- **EXTRACTED DATA**:
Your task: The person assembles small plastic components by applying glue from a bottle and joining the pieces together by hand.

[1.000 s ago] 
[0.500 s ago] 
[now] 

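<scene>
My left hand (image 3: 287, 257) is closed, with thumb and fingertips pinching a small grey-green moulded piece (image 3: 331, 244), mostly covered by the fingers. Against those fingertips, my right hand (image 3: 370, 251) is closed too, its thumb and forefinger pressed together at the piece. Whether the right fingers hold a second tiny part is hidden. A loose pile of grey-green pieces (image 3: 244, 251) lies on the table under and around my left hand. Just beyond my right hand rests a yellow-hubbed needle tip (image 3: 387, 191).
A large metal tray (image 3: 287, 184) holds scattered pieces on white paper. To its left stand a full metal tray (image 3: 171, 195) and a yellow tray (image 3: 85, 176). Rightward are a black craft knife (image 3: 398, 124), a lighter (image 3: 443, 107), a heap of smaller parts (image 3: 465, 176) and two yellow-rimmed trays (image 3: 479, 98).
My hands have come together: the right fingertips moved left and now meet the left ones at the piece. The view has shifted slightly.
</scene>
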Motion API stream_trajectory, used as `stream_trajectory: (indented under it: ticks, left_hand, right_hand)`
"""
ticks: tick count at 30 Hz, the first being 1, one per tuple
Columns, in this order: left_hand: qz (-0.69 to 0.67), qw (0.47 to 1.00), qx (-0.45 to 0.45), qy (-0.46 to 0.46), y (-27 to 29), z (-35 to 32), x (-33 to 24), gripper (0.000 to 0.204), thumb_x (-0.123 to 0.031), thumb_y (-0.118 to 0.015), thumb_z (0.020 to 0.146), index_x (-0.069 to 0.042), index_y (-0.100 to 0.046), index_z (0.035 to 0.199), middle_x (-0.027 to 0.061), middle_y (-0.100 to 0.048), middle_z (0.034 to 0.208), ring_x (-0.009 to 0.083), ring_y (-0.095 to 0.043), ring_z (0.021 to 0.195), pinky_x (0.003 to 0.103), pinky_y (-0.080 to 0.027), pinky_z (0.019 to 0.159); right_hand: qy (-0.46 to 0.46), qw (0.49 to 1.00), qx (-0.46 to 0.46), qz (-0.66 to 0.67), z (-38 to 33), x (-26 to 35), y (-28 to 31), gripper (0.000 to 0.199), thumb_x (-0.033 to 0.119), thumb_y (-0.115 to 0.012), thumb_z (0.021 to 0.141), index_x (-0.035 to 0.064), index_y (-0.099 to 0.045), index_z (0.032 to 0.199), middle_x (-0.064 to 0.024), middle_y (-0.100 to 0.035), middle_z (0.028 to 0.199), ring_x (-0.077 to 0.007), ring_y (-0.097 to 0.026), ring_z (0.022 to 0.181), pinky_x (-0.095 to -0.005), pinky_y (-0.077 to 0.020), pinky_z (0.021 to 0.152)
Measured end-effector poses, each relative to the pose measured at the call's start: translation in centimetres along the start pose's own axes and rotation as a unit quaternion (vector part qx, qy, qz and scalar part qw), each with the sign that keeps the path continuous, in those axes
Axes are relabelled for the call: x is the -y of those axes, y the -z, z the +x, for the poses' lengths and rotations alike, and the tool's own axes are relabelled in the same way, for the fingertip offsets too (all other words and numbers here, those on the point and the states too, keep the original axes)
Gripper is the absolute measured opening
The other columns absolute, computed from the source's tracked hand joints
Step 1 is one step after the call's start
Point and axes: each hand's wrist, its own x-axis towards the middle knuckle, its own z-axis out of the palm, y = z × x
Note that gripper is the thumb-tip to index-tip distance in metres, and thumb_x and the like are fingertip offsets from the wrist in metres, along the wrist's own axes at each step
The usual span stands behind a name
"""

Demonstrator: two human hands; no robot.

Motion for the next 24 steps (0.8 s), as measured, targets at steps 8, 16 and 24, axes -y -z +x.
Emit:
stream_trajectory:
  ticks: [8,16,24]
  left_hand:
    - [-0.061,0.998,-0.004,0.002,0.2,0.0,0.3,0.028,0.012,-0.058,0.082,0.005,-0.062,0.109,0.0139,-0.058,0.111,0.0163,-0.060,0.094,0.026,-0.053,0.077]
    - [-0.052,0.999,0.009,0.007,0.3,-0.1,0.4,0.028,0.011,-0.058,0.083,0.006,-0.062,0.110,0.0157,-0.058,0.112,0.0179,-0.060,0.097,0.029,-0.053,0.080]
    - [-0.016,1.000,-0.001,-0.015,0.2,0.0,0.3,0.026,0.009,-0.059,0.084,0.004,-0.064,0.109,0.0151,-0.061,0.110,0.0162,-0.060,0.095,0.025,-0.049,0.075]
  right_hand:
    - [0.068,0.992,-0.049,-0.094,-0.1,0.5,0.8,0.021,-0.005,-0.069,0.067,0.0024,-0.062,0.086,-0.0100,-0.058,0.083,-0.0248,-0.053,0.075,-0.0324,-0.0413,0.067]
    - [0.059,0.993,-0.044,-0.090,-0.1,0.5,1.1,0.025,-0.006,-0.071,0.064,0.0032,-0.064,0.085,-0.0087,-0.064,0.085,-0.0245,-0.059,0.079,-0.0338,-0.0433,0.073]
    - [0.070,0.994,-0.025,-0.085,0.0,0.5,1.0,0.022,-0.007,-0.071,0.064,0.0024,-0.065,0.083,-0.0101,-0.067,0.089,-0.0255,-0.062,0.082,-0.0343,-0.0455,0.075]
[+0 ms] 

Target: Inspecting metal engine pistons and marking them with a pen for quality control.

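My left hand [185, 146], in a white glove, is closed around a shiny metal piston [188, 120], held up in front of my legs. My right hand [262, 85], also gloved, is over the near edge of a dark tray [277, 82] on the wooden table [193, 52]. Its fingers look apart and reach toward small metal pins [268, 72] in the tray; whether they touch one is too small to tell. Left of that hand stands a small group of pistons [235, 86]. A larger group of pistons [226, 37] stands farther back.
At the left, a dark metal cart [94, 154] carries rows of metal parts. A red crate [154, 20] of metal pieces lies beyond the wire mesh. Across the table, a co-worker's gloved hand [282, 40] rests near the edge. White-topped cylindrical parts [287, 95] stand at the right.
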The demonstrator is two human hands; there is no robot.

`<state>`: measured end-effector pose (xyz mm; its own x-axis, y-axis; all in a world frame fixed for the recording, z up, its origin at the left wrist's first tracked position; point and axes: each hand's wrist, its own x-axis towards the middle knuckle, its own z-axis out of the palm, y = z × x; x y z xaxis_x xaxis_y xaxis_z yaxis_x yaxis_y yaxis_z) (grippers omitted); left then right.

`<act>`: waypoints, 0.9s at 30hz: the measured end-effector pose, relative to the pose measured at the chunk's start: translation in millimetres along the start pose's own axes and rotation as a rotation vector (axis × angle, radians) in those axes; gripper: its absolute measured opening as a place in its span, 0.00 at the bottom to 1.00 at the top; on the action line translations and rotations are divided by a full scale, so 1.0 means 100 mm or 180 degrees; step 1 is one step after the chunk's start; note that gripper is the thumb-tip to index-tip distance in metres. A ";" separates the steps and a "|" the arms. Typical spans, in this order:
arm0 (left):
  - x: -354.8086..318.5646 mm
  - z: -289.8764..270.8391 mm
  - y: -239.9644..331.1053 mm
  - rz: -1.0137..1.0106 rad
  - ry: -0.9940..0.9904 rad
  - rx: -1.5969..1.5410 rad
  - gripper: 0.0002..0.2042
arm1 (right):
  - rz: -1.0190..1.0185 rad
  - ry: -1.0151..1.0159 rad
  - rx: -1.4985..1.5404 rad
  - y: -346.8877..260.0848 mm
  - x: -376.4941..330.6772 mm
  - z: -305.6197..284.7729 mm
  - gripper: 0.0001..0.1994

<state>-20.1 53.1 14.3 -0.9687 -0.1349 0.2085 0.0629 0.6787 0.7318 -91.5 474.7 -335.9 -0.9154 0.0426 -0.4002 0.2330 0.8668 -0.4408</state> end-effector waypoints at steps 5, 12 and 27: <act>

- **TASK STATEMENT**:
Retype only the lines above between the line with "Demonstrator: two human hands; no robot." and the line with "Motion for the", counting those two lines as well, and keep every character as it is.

- **TASK SOLUTION**:
Demonstrator: two human hands; no robot.

Motion for the next 24 steps (0.8 s), as measured, targets at steps 8, 16 and 24, axes -y -z +x.

No more work remains for this exercise.